Model yang sering digunakan dalam menganalisis kebangkrutan adalah model Z-score Altman. Model Altman ini merupakan suatu model analisis keuangan yang telah banyak digunakan di Amerika Serikat oleh Edward I Altman seorang ekonom keuangan di AS. Menurut  (Altman, 1968), dalam penelitiannya menentukan lima rasio keuangan yang dapat digunakan untuk mendeteksi kebangkrutan perusahaan beberapa saat sebelum perusahaan tersebut bangkrut. Kelima rasio tersebut terdiri dari : modal kerja terhadap aktiva, laba ditahan terhadap total aktiva, laba sebelum bunga dan pajak terhadap aktiva, nilai pasar modal saham terhadap nilai buku hutang, dan penjualan terhadap aktiva. Analisis tersebut dikenal dengan analisis Z-Score yang dapat memprediksi secara tepat tentang kinerja perusahaan, serta kemungkinan kondisi kesehatan keuangan di masa yang akan datang, apakah perusahaan mengalami kebangkrutan, rawan bangkrut, atau dalam keadaan sehat.

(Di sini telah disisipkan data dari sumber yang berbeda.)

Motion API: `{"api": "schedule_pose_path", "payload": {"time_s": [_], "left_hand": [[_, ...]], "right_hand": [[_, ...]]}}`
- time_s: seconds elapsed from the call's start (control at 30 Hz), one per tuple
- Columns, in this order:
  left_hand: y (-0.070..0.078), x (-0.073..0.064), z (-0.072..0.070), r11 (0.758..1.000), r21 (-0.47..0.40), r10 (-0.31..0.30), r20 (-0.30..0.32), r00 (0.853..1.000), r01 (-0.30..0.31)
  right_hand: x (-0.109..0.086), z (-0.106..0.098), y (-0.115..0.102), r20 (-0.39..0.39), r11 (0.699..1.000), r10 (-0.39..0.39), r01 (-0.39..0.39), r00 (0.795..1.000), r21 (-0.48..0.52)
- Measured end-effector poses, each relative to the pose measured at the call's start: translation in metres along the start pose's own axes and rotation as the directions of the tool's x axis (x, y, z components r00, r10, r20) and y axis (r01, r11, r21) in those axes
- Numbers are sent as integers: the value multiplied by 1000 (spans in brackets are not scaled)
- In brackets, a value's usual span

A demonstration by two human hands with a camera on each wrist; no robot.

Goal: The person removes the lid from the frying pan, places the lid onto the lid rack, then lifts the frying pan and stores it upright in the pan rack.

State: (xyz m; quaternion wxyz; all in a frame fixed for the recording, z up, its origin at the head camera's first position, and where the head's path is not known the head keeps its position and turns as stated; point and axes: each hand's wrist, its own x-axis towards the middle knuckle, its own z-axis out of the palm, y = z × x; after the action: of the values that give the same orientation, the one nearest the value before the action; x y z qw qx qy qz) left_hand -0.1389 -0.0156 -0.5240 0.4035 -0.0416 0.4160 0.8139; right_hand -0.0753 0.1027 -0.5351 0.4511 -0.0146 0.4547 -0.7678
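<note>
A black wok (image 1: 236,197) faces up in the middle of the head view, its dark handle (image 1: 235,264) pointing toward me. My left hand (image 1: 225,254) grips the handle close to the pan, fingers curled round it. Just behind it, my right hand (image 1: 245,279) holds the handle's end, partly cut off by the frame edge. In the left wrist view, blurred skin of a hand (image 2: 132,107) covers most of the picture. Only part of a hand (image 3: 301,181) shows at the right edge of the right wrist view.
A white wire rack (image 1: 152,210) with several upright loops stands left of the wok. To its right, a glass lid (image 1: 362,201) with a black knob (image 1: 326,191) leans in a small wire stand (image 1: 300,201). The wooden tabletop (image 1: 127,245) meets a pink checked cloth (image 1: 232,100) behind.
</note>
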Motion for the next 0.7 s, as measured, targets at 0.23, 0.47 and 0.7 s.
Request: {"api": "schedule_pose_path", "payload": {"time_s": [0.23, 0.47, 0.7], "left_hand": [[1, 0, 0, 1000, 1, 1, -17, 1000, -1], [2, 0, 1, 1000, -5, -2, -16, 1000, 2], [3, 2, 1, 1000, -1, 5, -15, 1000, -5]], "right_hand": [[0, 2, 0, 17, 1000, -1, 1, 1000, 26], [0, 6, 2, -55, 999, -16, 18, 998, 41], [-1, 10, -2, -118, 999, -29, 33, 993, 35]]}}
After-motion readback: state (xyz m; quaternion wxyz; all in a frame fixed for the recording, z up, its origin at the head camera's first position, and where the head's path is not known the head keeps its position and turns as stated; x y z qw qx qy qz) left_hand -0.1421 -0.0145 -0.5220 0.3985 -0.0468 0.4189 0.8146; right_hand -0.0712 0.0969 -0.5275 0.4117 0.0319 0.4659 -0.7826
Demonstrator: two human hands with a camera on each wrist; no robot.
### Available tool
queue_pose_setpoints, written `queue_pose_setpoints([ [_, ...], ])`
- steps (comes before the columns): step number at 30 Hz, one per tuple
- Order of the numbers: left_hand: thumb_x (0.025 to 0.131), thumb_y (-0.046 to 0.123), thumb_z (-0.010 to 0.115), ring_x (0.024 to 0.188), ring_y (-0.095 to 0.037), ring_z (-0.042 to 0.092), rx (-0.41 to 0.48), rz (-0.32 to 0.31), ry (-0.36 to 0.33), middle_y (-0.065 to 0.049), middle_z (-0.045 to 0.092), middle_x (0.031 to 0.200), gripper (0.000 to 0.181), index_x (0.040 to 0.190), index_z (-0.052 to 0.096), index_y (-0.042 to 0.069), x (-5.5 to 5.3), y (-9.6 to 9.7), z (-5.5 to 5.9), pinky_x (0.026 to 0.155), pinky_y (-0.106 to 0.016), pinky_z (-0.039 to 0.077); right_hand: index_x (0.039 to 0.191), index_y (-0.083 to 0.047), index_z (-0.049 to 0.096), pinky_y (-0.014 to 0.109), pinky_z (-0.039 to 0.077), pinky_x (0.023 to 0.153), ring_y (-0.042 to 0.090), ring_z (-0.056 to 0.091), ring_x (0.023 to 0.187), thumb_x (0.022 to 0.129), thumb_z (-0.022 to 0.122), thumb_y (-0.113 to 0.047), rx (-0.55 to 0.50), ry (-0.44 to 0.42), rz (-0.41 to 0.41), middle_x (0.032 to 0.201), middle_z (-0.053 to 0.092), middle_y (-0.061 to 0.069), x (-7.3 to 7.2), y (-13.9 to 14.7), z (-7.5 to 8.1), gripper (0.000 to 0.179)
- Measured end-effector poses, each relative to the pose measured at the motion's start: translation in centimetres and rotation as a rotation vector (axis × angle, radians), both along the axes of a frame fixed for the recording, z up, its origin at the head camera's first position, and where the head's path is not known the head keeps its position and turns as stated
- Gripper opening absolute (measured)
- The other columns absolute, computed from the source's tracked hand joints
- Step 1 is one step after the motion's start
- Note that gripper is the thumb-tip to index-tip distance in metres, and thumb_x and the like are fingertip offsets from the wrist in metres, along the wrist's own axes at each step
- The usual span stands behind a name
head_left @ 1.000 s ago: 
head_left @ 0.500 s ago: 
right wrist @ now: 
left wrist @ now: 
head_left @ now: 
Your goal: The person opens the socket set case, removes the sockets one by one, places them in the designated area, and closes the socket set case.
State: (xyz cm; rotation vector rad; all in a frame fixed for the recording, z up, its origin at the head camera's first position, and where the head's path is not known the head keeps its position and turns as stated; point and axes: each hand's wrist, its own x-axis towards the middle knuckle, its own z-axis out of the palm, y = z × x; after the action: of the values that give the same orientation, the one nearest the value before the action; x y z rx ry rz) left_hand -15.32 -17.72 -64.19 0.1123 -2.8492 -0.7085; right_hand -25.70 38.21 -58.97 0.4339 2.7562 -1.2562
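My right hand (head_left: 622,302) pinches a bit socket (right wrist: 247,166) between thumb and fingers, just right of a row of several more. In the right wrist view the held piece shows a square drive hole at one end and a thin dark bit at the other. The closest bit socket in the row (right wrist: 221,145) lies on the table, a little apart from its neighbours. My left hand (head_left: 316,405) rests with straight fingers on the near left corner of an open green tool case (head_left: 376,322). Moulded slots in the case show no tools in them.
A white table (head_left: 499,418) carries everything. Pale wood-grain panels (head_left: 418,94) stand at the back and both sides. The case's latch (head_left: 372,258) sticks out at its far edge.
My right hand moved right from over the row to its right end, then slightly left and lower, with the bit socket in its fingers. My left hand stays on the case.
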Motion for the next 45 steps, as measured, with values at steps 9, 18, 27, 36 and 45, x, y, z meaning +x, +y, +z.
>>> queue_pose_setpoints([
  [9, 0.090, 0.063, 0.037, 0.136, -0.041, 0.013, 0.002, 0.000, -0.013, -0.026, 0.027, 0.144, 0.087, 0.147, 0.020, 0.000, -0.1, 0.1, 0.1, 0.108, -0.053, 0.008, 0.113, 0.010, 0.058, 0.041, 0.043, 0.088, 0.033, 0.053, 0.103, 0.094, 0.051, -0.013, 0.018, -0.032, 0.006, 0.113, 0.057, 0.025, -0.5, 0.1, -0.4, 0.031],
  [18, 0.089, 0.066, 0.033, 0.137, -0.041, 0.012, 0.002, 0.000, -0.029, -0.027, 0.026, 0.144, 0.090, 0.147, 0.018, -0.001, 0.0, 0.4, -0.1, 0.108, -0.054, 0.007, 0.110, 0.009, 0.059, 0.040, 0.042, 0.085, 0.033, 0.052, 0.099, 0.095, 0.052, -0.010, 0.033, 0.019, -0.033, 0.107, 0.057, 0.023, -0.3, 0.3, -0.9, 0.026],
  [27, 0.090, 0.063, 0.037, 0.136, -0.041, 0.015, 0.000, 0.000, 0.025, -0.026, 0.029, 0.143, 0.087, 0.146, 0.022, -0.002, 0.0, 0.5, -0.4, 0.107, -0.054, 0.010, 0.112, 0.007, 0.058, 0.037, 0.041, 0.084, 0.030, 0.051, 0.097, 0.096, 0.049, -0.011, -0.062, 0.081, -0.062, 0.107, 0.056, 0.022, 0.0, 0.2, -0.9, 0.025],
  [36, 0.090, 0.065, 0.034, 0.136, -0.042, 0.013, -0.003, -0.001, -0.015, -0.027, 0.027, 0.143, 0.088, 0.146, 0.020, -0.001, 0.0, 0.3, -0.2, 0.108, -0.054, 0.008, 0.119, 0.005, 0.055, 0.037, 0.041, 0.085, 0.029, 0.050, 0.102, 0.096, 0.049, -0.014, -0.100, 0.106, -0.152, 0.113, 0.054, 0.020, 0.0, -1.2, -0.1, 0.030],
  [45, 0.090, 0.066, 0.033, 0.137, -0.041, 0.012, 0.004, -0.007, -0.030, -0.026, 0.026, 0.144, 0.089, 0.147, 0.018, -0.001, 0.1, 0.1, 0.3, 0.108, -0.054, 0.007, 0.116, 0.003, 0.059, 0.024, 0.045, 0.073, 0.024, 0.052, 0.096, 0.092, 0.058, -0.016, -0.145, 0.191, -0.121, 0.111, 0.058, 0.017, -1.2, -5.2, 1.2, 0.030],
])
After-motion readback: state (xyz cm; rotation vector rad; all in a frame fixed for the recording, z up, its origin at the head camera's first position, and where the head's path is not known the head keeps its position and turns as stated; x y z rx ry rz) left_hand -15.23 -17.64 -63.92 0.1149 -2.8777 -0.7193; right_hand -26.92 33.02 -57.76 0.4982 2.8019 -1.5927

Berdasarkan penjabaran diatas, maka perlu untuk dilakukannya analisis terkait bagaimanakah indikasi kebangkrutan dari perusahaan kontruksi ini dengan model altman z-score dan analisis ratio solvabilitas dari laporan keuangannya dan apakah dua langkah analisis ini dapat digunakan sebagai alat dalam memprediksi kecendrungan kebangkrutan perusahaan untuk mencapai tujuan yang telah disebutkan sebelumnya.
- Teori dan Pembahasan
Model Altman Z-score
Altman pada penelitiannya memfokuskan pada 5 kategori yang mewakili 4 rasio keuangan yaitu rasio likuiditas, profitabilitas, leverage/solvabilitas, dan kinerja. Kategori-kategori tersebut menurut  (Hanafi, 2014) yaitu:
- Working Capital to Total Asset (Rasio Modal Kerja terhadap Total Aktiva) (X1)
Rasio pertama yang digunakan sebagai alat untuk memprediksi kebangkrutan adalah rasio modal kerja terhadap total aktiva. Rasio ini digunakan untuk mengukur likuiditas. Aktiva likuid bersih atau modal kerja bersih adalah selisih antara total aktiva lancar dikurangi total kewajiban lancar.
- Retained Earning to Total Assets (Rasio Laba Ditahan terhadap Total Aktiva) (X2)
Merupakan rasio profitabilitas yang menilai kemampuan perusahaan dalam menghasilkan laba selama masa operasi perusahaan. Umur perusahaan berpengaruh terhadap rasio tersebut karena semakin lama perusahaan beroperasi, memungkinkan untuk memperlancar akumulasi laba ditahan.
- Earning Before Interest and Taxes to TotalAssets (Rasio EBIT terhadap Total Aktiva) (X3)
Rasio ini megukur kemampuan laba, yaitu tingkat pengembalian aktiva, yang dihitung dengan membagi laba sebelum bunga dan pajak (EBIT) tahunan perusahaan dengan total aktiva pada neraca akhir tahun.
- Market Value Of Equity to Book Value Of Liabilities (Rasio Nilai Pasar Modal terhadap Total Hutang) Â (X4)
Rasio ini menunjukkan kemampuan perusahaan untuk memenuhi kewajibankewajiban jangka panjang dari nilai modal sendiri (saham biasa). Nilai pasar modal sendiri diperoleh dengan mengalikan jumlah lembar saham biasa yang beredar denganharga pasar per lembar saham biasa. Nilai buku hutang diperoleh dengan menjumlahkan kewajiban lancar dengan kewajiban jangka panjang.
- Sales to Total Assets (Rasio Penjualan terhadap Total Aktiva) (X5)
Rasio ini merupakan rasio aktivitas yang digunakan untuk mengukur kemampuan perusahaan dalam dalam meningkatkan volume penjualan. Rasio ini mencerminkan efisiensi manajemen dalam menggunakan keseluruhan aktiva perusahaan untuk menghasilkan penjualan dan mendapatkan laba.